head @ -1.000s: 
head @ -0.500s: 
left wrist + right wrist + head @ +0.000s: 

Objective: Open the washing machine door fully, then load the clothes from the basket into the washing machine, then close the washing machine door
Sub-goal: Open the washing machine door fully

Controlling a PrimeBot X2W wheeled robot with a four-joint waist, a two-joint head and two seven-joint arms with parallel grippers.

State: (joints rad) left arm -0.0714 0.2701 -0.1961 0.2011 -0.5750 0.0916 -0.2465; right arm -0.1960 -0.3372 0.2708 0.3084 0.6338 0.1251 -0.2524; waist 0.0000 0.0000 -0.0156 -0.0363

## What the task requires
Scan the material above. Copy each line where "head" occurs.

## Solution for this problem
head @ -1.000s: 
head @ -0.500s: 
left wrist + right wrist + head @ +0.000s: 
Controlling a PrimeBot X2W wheeled robot with a four-joint waist, a two-joint head and two seven-joint arms with parallel grippers.

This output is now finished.